Yes, even owners of the smallest least-polluting cars will pay more under the 2017 road tax changes; cars in the current VED class B (for cars that produce between 101 and 110g/km of CO2) pay nothing in the first year and then £20 a year for the next two years at the moment. This will rise to £140 per year after 2017, an increase of £380 over a typical three-year ownership period.

Cars in higher groups might pay a lower rate of VED each year from 2017 but they will pay much more over three years. 

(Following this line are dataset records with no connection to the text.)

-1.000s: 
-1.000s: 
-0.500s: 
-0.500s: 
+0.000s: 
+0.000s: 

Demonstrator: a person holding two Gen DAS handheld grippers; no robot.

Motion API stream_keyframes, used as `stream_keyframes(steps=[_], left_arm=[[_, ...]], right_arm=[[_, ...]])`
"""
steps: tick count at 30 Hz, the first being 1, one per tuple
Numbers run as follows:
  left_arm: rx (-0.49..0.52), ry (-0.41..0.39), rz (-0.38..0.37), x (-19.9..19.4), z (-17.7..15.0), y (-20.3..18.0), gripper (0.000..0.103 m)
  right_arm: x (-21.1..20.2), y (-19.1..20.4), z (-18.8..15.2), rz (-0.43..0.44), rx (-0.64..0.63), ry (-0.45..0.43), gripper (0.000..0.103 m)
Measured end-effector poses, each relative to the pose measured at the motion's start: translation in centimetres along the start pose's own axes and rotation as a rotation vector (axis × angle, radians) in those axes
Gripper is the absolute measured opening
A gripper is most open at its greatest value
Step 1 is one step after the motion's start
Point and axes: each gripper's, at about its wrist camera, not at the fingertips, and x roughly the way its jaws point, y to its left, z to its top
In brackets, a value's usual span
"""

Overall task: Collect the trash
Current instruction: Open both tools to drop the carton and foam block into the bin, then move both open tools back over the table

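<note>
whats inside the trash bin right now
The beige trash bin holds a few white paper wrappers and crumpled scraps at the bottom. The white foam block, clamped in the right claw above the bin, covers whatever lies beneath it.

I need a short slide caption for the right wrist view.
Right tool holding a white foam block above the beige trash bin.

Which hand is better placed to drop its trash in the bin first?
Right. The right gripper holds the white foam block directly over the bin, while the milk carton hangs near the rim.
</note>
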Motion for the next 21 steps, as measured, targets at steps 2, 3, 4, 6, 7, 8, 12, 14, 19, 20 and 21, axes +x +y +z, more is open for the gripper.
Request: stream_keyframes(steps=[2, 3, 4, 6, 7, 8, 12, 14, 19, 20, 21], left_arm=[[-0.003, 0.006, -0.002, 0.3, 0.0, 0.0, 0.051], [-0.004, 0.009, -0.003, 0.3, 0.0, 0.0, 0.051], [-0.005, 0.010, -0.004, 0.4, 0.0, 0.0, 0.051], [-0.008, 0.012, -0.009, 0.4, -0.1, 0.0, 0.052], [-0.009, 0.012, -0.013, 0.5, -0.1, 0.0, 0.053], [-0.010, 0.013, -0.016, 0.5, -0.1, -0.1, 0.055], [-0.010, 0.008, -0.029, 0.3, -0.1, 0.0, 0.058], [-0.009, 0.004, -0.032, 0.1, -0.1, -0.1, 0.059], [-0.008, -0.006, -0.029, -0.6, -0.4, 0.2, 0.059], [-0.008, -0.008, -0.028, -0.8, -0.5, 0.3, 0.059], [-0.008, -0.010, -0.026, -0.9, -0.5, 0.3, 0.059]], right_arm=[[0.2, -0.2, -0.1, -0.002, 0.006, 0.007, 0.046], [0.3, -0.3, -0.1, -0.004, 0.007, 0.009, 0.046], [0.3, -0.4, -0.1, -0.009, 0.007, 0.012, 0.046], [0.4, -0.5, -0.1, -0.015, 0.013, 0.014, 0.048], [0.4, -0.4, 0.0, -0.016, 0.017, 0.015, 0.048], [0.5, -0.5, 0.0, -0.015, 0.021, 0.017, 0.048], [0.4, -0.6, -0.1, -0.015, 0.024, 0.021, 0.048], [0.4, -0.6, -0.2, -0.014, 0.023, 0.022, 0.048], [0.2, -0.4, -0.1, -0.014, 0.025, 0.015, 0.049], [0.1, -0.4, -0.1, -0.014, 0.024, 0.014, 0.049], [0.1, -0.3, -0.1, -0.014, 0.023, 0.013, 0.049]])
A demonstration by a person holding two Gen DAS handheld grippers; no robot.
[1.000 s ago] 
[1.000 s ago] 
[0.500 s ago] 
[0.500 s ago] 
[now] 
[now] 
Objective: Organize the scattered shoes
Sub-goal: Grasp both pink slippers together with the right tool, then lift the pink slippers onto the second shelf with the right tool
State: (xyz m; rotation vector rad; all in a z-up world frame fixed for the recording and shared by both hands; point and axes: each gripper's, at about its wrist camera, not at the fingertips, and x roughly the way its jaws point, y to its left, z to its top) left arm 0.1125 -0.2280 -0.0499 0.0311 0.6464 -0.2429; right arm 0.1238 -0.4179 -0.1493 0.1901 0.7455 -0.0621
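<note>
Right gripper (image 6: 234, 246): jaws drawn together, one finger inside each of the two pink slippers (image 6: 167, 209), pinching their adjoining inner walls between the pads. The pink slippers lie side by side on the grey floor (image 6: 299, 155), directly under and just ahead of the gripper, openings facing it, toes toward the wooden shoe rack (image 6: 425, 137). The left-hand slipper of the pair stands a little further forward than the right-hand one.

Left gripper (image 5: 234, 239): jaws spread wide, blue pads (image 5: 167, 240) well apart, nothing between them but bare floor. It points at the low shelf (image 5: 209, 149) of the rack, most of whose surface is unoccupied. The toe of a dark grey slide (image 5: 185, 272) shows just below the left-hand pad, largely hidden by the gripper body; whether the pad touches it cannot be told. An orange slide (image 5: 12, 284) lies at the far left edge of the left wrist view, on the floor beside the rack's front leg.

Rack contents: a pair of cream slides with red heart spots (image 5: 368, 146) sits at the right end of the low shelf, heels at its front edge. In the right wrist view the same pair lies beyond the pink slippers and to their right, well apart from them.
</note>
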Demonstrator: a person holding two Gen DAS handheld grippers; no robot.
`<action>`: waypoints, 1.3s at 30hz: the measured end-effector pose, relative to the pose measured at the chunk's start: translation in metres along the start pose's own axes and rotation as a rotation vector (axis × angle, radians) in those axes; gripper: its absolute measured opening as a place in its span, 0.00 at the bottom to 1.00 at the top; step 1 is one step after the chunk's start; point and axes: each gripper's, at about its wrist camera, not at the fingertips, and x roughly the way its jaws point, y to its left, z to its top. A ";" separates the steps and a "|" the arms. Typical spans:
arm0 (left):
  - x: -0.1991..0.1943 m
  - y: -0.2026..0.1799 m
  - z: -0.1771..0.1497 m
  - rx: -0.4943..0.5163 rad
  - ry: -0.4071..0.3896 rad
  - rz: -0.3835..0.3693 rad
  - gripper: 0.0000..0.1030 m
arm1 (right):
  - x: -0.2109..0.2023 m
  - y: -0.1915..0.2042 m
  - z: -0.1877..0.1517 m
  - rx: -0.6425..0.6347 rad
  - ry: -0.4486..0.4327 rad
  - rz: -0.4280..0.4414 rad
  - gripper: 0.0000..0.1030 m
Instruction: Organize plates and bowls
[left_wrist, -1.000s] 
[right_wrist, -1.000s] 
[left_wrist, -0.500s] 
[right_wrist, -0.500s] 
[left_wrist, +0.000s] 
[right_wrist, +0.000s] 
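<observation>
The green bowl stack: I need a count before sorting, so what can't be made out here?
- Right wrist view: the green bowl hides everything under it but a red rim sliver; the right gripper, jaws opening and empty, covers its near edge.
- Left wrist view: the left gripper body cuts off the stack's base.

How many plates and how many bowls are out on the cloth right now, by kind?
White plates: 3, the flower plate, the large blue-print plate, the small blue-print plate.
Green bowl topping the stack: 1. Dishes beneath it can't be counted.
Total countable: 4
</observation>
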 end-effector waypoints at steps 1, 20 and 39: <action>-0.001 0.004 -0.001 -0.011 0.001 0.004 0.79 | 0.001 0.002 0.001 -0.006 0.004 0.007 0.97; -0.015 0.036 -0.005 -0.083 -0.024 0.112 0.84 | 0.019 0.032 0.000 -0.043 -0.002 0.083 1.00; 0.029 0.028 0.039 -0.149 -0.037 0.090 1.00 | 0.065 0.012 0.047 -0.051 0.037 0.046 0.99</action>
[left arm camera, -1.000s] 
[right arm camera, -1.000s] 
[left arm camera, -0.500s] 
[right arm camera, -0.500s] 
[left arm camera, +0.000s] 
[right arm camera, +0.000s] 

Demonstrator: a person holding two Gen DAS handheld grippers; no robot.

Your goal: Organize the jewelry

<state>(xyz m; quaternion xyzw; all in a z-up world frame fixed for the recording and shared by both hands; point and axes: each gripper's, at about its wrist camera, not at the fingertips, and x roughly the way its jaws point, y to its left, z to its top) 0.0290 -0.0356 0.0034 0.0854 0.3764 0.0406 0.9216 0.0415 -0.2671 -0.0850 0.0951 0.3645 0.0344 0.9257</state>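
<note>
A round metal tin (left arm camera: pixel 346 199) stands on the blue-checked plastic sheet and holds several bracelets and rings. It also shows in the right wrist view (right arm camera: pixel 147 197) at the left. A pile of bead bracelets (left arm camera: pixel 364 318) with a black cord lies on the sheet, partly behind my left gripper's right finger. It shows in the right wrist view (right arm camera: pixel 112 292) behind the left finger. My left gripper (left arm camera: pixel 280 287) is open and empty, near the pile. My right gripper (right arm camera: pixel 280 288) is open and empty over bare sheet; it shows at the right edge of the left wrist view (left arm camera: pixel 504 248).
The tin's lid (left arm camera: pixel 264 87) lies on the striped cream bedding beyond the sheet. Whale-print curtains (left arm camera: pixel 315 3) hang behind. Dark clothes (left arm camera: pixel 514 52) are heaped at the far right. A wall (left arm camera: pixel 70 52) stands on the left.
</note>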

As an example, a Land Rover Discovery Sport currently costs its owner £300 for the first year’s VED and then £210 a year after that. Under the new system, the annual rate will fall to £140 a year but the First Year Rate will rise to £500 plus a supplement of £310 a year for the first three years because it costs more than £40,000. So the new cost of VED will be £1,400 over three years, almost double the current rate.

Do you know the easiest way to tax your car?

Are there any winners?

Yes; cars that produce a high level of CO2 exhaust emissions but cost less than £40,000 will be given a boost. This is because the Standard Rate of £140 is significantly lower than most pay in tax now, making them cheaper to run over three or more years from 2017-onwards, even when the FYR is taken into account.

This loophole seems unfair given that the owners of small, low-polluting cars are so much worse off under the new scheme. In fact, it is estimated that more than 90% of the extra revenue the scheme will generate will come from drivers of cars that emit less than 130g/km.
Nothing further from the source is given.